(Saved data entries)
---

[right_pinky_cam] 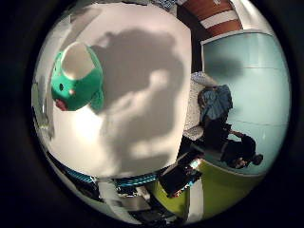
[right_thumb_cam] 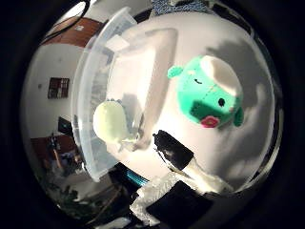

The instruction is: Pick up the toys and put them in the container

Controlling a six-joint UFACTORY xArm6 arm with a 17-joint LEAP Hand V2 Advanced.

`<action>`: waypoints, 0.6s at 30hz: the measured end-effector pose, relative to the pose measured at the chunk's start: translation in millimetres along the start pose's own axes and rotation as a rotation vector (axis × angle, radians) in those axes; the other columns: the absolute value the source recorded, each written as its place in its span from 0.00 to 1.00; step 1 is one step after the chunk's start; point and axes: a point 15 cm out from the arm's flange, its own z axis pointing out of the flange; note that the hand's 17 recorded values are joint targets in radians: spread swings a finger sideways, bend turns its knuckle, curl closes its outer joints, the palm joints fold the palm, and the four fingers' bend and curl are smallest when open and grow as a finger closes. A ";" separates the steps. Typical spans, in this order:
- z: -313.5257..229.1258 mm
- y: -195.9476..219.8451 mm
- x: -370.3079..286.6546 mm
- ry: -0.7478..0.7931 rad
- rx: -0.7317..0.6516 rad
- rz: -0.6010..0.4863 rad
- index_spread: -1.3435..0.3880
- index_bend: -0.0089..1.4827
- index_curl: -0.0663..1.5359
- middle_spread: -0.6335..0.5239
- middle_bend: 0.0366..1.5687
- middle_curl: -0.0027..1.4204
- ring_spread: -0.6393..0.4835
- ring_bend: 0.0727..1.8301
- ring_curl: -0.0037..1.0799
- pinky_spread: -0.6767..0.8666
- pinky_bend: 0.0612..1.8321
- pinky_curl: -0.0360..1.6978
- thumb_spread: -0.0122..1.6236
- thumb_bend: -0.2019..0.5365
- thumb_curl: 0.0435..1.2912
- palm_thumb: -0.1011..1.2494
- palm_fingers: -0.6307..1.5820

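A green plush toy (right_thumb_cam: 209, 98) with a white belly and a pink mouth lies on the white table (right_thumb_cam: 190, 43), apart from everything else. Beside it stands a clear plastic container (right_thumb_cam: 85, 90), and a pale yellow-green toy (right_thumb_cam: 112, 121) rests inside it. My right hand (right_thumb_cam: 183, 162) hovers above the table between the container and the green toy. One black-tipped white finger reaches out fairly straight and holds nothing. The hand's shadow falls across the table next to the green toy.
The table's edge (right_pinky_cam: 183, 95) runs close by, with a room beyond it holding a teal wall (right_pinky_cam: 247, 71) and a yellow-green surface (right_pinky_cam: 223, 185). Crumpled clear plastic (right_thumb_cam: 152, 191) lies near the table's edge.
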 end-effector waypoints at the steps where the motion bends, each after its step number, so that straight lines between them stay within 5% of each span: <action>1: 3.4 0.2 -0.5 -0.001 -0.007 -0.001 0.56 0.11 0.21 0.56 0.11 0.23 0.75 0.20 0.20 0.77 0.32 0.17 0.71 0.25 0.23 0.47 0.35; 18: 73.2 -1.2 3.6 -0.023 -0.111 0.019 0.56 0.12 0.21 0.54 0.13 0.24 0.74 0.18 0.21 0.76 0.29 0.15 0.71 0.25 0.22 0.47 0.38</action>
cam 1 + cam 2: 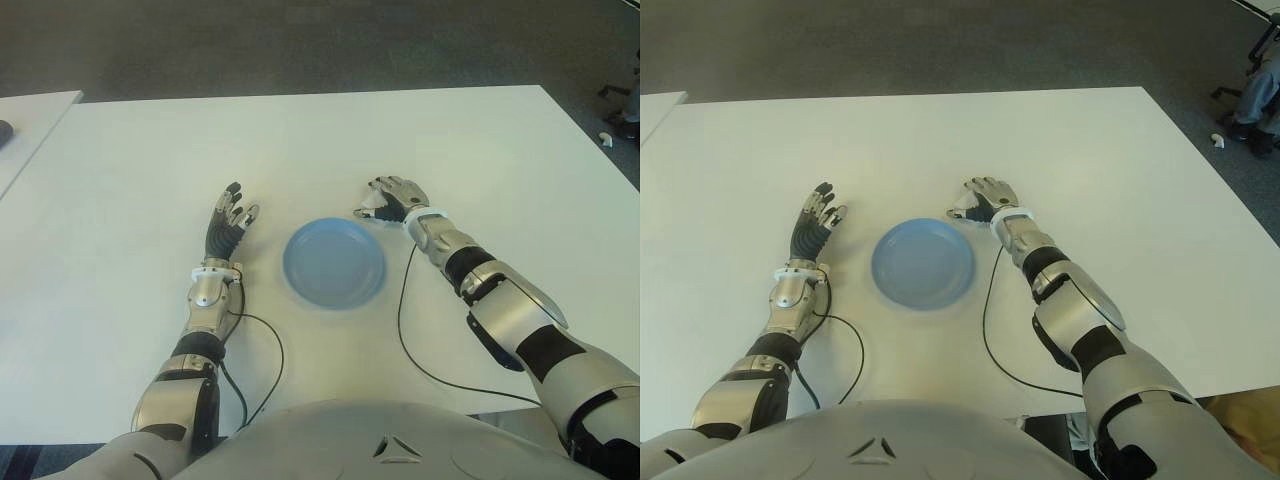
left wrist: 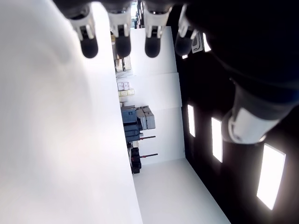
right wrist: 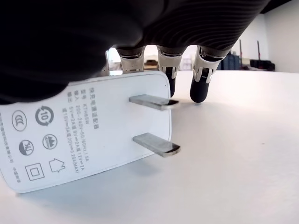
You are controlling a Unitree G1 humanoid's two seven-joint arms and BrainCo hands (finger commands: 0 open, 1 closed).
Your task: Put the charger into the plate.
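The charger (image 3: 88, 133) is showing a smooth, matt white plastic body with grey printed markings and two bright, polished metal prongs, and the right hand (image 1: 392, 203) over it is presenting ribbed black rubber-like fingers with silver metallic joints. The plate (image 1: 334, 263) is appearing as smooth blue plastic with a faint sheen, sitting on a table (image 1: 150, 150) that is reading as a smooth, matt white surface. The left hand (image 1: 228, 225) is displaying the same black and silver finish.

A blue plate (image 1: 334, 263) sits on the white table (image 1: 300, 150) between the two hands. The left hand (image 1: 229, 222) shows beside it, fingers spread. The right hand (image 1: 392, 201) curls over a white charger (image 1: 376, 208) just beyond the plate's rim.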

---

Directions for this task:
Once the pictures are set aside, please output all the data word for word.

Task solution:
[right_pinky_cam] 
[right_thumb_cam] 

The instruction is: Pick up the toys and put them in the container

Controlling a six-joint UFACTORY xArm6 arm with a 17-joint LEAP Hand V2 Advanced.

`<action>`: waypoints, 0.6s at 30hz: the measured end-effector pose, relative to the pose measured at the chunk's start: translation in millimetres along the start pose's own axes and rotation as a rotation vector (axis × angle, radians) in those axes; the other columns: the absolute value the source recorded, each written as its place in its span from 0.00 to 1.00; step 1 is one step after the chunk's start; point and axes: a point 15 cm out from the arm's flange, its own z axis pointing out of the flange; note that the hand's 17 recorded values are joint targets in radians: spread swings a finger sideways, bend turns its knuckle, curl closes its outer joints, the palm joints fold the palm, and the four fingers' bend and curl are smallest when open and grow as a finger closes. A ";" separates the steps. Typical spans, in this order:
- z: -313.5257..229.1258 mm
- y: -195.9476..219.8451 mm
- x: -370.3079..286.6546 mm
- ry: -0.7478..0.7931 rad
- rx: -0.7317..0.6516 rad
- rz: -0.6010..0.4863 rad
- index_spread: -1.3435..0.3880
- index_bend: -0.0089..1.4827
- index_curl: -0.0663..1.5359
- middle_spread: -0.6335..0.5239
- middle_bend: 0.0366..1.5687
- middle_curl: -0.0027..1.4204
- ring_spread: -0.6393..0.4835
- ring_bend: 0.0727..1.8301
- ring_curl: -0.0037..1.0799
- pinky_spread: -0.6767..0.8666
- pinky_bend: 0.0612..1.8321
- pinky_curl: -0.0360..1.6978
- thumb_spread: -0.0122..1.6236
- thumb_bend: -0.2019..0.5365
- thumb_curl: 0.0435..1.2912
- palm_thumb: -0.1011..1.2494
- palm_fingers: -0.6307..1.5820

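A green plush toy (right_thumb_cam: 209, 98) with a white belly and a pink mouth lies on the white table (right_thumb_cam: 190, 43), apart from everything else. Beside it stands a clear plastic container (right_thumb_cam: 85, 90), and a pale yellow-green toy (right_thumb_cam: 112, 121) rests inside it. My right hand (right_thumb_cam: 183, 162) hovers above the table between the container and the green toy. One black-tipped white finger reaches out fairly straight and holds nothing. The hand's shadow falls across the table next to the green toy.
The table's edge (right_pinky_cam: 183, 95) runs close by, with a room beyond it holding a teal wall (right_pinky_cam: 247, 71) and a yellow-green surface (right_pinky_cam: 223, 185). Crumpled clear plastic (right_thumb_cam: 152, 191) lies near the table's edge.
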 end-effector waypoints at the steps where the motion bends, each after its step number, so that straight lines between them stay within 5% of each span: <action>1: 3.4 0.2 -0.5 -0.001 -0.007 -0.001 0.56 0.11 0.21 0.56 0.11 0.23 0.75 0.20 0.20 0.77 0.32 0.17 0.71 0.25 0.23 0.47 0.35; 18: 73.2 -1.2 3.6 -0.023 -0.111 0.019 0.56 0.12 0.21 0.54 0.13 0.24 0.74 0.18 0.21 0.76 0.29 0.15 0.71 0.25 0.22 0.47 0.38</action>
cam 1 + cam 2: 
left wrist: 
right wrist: 
You are controlling a Unitree G1 humanoid's two seven-joint arms and BrainCo hands (finger commands: 0 open, 1 closed).
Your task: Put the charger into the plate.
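The charger (image 3: 88, 133) is showing a smooth, matt white plastic body with grey printed markings and two bright, polished metal prongs, and the right hand (image 1: 392, 203) over it is presenting ribbed black rubber-like fingers with silver metallic joints. The plate (image 1: 334, 263) is appearing as smooth blue plastic with a faint sheen, sitting on a table (image 1: 150, 150) that is reading as a smooth, matt white surface. The left hand (image 1: 228, 225) is displaying the same black and silver finish.

A blue plate (image 1: 334, 263) sits on the white table (image 1: 300, 150) between the two hands. The left hand (image 1: 229, 222) shows beside it, fingers spread. The right hand (image 1: 392, 201) curls over a white charger (image 1: 376, 208) just beyond the plate's rim.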

This output is complete, so the exercise is closed.